TRY IT: Output every record word for word, minus the pictures.

ENTRIES PROVIDED:
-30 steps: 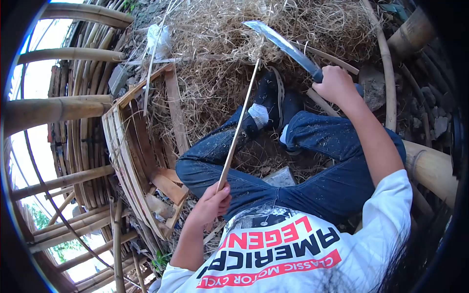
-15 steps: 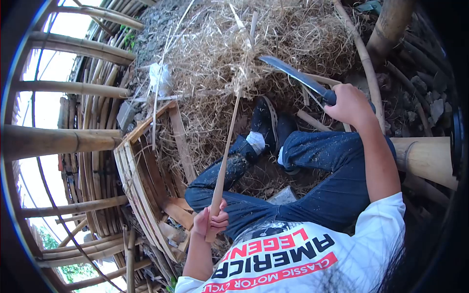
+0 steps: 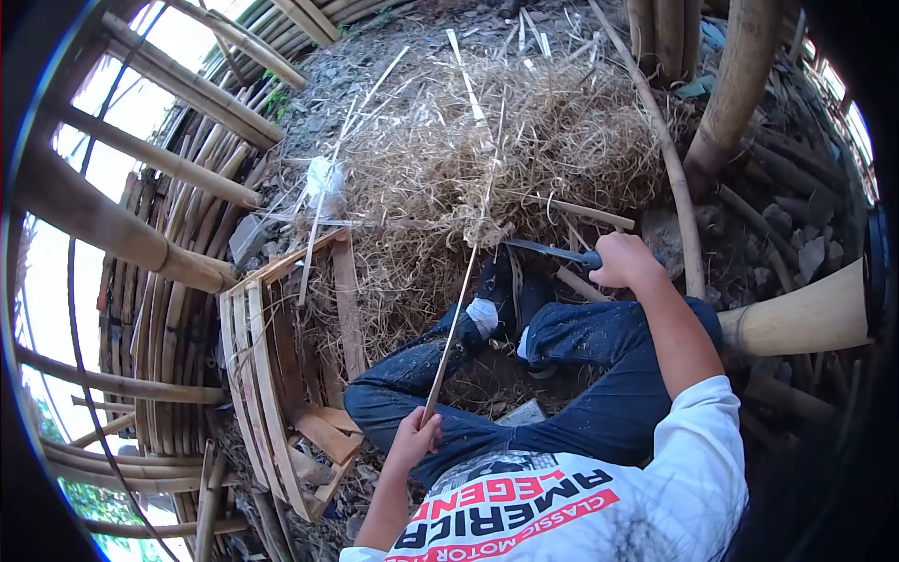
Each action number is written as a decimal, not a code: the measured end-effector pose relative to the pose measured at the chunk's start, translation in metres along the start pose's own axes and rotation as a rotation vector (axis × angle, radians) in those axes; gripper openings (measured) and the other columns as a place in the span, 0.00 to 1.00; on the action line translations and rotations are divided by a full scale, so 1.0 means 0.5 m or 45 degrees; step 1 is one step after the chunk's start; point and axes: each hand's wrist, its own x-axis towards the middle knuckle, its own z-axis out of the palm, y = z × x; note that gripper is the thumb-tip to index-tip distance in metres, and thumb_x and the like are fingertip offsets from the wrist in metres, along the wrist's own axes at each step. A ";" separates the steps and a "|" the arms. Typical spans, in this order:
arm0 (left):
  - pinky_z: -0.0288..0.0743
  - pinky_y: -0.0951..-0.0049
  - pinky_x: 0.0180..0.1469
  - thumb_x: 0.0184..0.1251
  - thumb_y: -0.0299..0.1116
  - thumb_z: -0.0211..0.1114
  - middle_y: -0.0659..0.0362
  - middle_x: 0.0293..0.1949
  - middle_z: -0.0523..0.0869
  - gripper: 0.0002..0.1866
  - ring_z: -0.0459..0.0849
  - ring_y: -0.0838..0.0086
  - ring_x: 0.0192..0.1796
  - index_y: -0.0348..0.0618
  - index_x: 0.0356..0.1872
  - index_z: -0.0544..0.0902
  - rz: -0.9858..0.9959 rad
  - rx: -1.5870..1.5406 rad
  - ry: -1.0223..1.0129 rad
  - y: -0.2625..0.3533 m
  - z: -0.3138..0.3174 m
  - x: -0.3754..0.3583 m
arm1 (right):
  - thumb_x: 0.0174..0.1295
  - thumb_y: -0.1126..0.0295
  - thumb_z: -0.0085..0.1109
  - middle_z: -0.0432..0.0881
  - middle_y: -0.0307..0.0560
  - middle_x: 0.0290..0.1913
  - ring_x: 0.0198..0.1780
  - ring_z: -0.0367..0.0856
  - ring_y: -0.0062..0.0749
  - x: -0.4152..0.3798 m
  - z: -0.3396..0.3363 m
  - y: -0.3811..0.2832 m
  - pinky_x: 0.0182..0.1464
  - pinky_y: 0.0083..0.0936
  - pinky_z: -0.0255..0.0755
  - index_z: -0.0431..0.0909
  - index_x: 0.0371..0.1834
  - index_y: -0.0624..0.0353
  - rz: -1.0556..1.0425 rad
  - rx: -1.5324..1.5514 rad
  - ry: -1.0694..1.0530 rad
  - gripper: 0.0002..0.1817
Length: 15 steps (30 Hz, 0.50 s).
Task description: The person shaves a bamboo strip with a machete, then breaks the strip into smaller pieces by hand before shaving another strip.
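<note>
My left hand (image 3: 414,438) is closed round the near end of a long, thin bamboo strip (image 3: 453,342), close over my left thigh. The strip slopes away past my shoes toward a heap of curly shavings (image 3: 571,140). In my right hand (image 3: 626,260) is the dark handle of a long knife (image 3: 543,249), held in front of my right knee. Its blade lies nearly level and points left, the tip close beside the strip just above my shoes. Pale curls bunch around the strip near that tip.
To the left stands a slatted wooden crate (image 3: 255,375) with wood pieces inside. Beyond it rises a bamboo pole frame (image 3: 112,215). A white plastic bag (image 3: 324,176) lies by the shavings. Thick bamboo posts (image 3: 732,94) and stones (image 3: 810,255) are on the right.
The knife has come down and swung from a raised slant to nearly level, its tip now by the strip. The strip has turned to show a narrower side. My view has shifted too.
</note>
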 end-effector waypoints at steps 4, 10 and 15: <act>0.67 0.80 0.19 0.77 0.40 0.54 0.63 0.20 0.79 0.13 0.73 0.84 0.18 0.40 0.37 0.78 0.055 0.114 0.175 0.000 0.011 -0.026 | 0.46 0.57 0.68 0.86 0.59 0.39 0.45 0.85 0.50 0.005 0.002 0.008 0.51 0.39 0.78 0.85 0.32 0.64 -0.004 -0.010 0.020 0.20; 0.61 0.82 0.16 0.78 0.42 0.53 0.65 0.17 0.76 0.15 0.68 0.85 0.14 0.41 0.35 0.78 0.134 0.120 0.137 0.052 0.033 -0.098 | 0.45 0.55 0.68 0.86 0.58 0.38 0.44 0.85 0.50 -0.022 -0.019 0.015 0.51 0.39 0.78 0.85 0.31 0.63 -0.002 0.000 0.098 0.20; 0.59 0.83 0.15 0.77 0.42 0.55 0.66 0.17 0.75 0.15 0.67 0.86 0.14 0.41 0.35 0.77 0.238 -0.095 0.071 0.105 0.034 -0.129 | 0.45 0.53 0.66 0.86 0.60 0.38 0.44 0.85 0.51 -0.048 -0.056 0.021 0.51 0.40 0.78 0.86 0.33 0.62 0.019 0.107 0.195 0.21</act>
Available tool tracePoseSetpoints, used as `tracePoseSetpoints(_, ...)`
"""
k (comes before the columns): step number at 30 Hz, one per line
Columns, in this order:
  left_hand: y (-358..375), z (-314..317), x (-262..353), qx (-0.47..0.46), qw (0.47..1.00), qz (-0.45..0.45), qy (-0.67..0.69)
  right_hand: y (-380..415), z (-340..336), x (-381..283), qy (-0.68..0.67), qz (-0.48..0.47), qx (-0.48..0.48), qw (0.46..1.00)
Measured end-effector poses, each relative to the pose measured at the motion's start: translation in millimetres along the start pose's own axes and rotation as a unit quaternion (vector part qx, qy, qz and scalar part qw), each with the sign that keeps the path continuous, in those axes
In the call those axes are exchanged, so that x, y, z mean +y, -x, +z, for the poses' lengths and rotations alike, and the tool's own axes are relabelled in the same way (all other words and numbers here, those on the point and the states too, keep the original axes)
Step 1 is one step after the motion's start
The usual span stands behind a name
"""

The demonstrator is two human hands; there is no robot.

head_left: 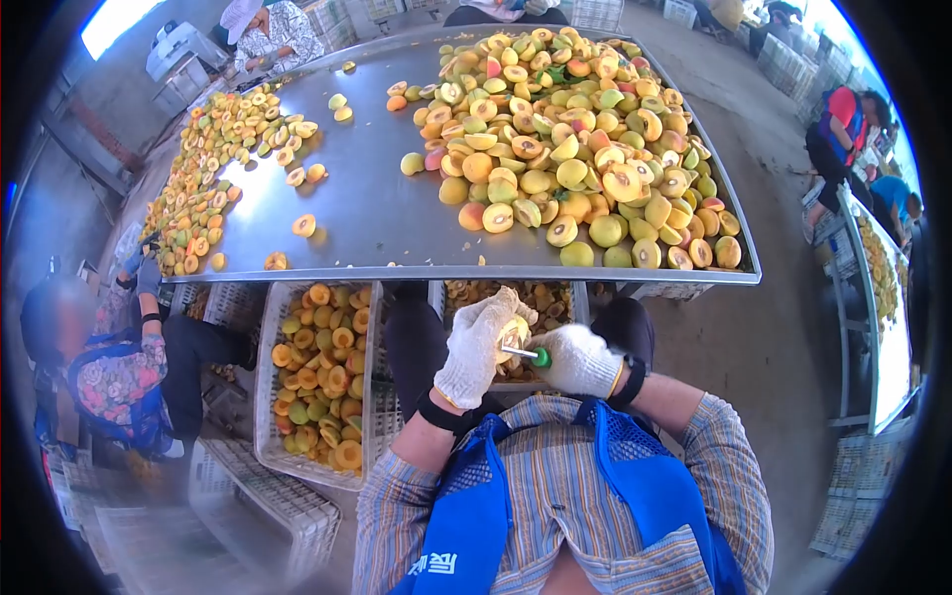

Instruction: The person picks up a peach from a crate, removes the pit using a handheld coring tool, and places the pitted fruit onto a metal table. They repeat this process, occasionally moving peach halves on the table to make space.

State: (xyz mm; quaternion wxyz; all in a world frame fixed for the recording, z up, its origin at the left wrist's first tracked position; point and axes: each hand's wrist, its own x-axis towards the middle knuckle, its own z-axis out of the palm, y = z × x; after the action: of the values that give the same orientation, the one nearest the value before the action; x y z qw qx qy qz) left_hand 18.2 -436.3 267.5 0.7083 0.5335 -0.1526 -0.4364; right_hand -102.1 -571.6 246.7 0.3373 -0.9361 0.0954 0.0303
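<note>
White work gloves cover both of my hands, which meet over the near edge of the metal table. My left hand (480, 347) is closed round a cut yellow fruit half (513, 335). In my right hand (580, 360) is a small tool with a green handle (541, 357), its thin metal tip touching the fruit's cut face. Below my hands, between my knees, a crate of fruit pieces (516, 296) shows in part. Ahead, a large pile of halved fruit (585, 149) lies on the table, many halves with the pit still in them.
The metal table (367, 178) has a raised rim. A second pile of halves (213, 188) lies at its left. A white crate (266, 397) of pitted halves stands left of my legs, near stacked crates (288, 506). Co-workers sit at the left and far side; others are at a table on the right.
</note>
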Motion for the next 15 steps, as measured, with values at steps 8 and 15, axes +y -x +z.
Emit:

YOUR SOLUTION:
-30 steps: 
-15 steps: 
+0 steps: 
Each action number is written as a decimal, not a code: the measured end-effector pose relative to the pose measured at the chunk's start, translation in metres along the start pose's own axes and rotation as a rotation vector (axis × angle, radians) in those axes; gripper openings (measured) and the other columns as a place in the span, 0.00 to 1.00; on the action line translations and rotations are divided by a full scale, so 1.0 means 0.5 m or 45 degrees; step 1 is one step after the chunk's start; point and axes: each hand's wrist, its own x-axis towards the middle knuckle, its own z-axis out of the palm, y = z × x; note that gripper is the thumb-tip to index-tip distance in metres, and thumb_x and the like are fingertip offsets from the wrist in metres, along the wrist's own axes at each step. A ";" separates the steps and a "|" the arms. Typical spans, in this order:
arm0 (left):
  - pinky_z: -0.0288..0.0743
  - pinky_y: -0.0951..-0.0049
  - pinky_x: 0.0180..0.1469
  - thumb_x: 0.0184..0.1251
  - thumb_y: -0.0299..0.1116
  - thumb_z: -0.0211..0.1114
  - middle_y: -0.0659..0.0362
  - middle_x: 0.0293..0.1949
  - middle_z: -0.0523..0.0869
  - gripper: 0.0002..0.1866
  - ring_z: -0.0459..0.0849
  - ring_y: -0.0838..0.0086
  - ring_x: 0.0192..0.1796
  - index_y: -0.0348..0.0618
  - index_x: 0.0356..0.1872
  - index_z: -0.0544..0.0902
  - rz: -0.9858..0.9959 rad
  - rx: -1.5870..1.5406 rad
  - ry: -1.0223..1.0129 rad
  - y: -0.2625..0.3533 m
  - z: -0.3138..0.3174 m
  - x: -0.3754..0.3583 m
arm1 (right):
  - thumb_x: 0.0174..0.1295
  - thumb_y: -0.1126..0.0295
  - thumb_z: -0.0085..0.1109
  - middle_z: -0.0432..0.0881
  - middle_y: -0.0307..0.0560
  - middle_x: 0.0290..0.1913
  - ring_x: 0.0198..0.1780
  - ring_z: -0.0367..0.0856
  - ring_y: -0.0062..0.0749
  - x: -0.4152..0.3798 m
  - z: -0.3396..0.3363 m
  - y: -0.3811..0.2832 m
  - pinky_x: 0.0182..0.1464
  - pinky_y: 0.0083..0.0936
  - pinky_z: -0.0255..0.0755
  - index_z: -0.0431..0.0909
  - index_x: 0.0371..0.1834
  - index_y: -0.0624..0.0353
  - rz: -1.0556..1.0425 rad
  - rx: -1.5324..1.5514 rad
  - ry: -1.0694..1.0530 rad
  - gripper: 0.0002..0.1817
Length: 15 steps (30 Hz, 0.50 s).
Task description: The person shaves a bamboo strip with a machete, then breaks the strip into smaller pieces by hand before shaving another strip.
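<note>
My left hand (image 3: 414,438) is closed round the near end of a long, thin bamboo strip (image 3: 453,342), close over my left thigh. The strip slopes away past my shoes toward a heap of curly shavings (image 3: 571,140). In my right hand (image 3: 626,260) is the dark handle of a long knife (image 3: 543,249), held in front of my right knee. Its blade lies nearly level and points left, the tip close beside the strip just above my shoes. Pale curls bunch around the strip near that tip.
To the left stands a slatted wooden crate (image 3: 255,375) with wood pieces inside. Beyond it rises a bamboo pole frame (image 3: 112,215). A white plastic bag (image 3: 324,176) lies by the shavings. Thick bamboo posts (image 3: 732,94) and stones (image 3: 810,255) are on the right.
The knife has come down and swung from a raised slant to nearly level, its tip now by the strip. The strip has turned to show a narrower side. My view has shifted too.
</note>
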 end-effector waypoints at steps 4, 10 and 15: <act>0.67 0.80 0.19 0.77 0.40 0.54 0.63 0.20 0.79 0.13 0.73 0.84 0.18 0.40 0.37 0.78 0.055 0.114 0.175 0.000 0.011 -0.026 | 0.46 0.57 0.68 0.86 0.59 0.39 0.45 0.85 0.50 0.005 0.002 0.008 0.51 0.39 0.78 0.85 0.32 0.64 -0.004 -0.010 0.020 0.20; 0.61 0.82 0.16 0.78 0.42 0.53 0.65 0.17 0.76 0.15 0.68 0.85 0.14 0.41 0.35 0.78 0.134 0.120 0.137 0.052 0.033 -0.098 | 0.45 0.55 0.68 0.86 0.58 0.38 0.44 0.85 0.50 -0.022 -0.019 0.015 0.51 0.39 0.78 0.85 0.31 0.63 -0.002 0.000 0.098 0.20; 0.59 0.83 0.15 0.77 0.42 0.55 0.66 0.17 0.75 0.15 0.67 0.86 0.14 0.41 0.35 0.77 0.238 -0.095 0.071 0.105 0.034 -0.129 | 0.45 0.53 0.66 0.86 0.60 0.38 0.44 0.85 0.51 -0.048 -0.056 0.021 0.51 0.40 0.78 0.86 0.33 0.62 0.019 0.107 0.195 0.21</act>
Available tool tracePoseSetpoints, used as `tracePoseSetpoints(_, ...)`
"""
k (comes before the columns): step number at 30 Hz, one per line
Columns, in this order:
  left_hand: y (-358..375), z (-314..317), x (-262..353), qx (-0.47..0.46), qw (0.47..1.00), qz (-0.45..0.45), qy (-0.67..0.69)
  right_hand: y (-380..415), z (-340..336), x (-381..283), qy (-0.68..0.67), qz (-0.48..0.47), qx (-0.48..0.48), qw (0.46..1.00)
Measured end-effector poses, each relative to the pose measured at the motion's start: translation in millimetres along the start pose's own axes and rotation as a unit quaternion (vector part qx, qy, qz and scalar part qw), each with the sign that keeps the path continuous, in those axes
In the call those axes are exchanged, so that x, y, z mean +y, -x, +z, for the poses' lengths and rotations alike, and the tool's own axes are relabelled in the same way (all other words and numbers here, those on the point and the states too, keep the original axes)
Step 1 is one step after the motion's start
The usual span stands behind a name
"""

The demonstrator is two human hands; there is no robot.

head_left: 

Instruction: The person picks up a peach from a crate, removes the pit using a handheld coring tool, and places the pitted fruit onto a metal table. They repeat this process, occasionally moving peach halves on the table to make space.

State: (xyz mm; quaternion wxyz; all in a world frame fixed for the recording, z up, its origin at the left wrist's first tracked position; point and axes: each hand's wrist, its own x-axis towards the middle knuckle, its own z-axis out of the palm, y = z × x; after the action: of the values that give the same orientation, the one nearest the value before the action; x y z qw qx qy qz) left_hand 18.2 -436.3 267.5 0.7083 0.5335 -0.1526 -0.4364; right_hand -102.1 -571.6 246.7 0.3373 -0.9361 0.0954 0.0303
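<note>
White work gloves cover both of my hands, which meet over the near edge of the metal table. My left hand (480, 347) is closed round a cut yellow fruit half (513, 335). In my right hand (580, 360) is a small tool with a green handle (541, 357), its thin metal tip touching the fruit's cut face. Below my hands, between my knees, a crate of fruit pieces (516, 296) shows in part. Ahead, a large pile of halved fruit (585, 149) lies on the table, many halves with the pit still in them.
The metal table (367, 178) has a raised rim. A second pile of halves (213, 188) lies at its left. A white crate (266, 397) of pitted halves stands left of my legs, near stacked crates (288, 506). Co-workers sit at the left and far side; others are at a table on the right.
</note>
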Motion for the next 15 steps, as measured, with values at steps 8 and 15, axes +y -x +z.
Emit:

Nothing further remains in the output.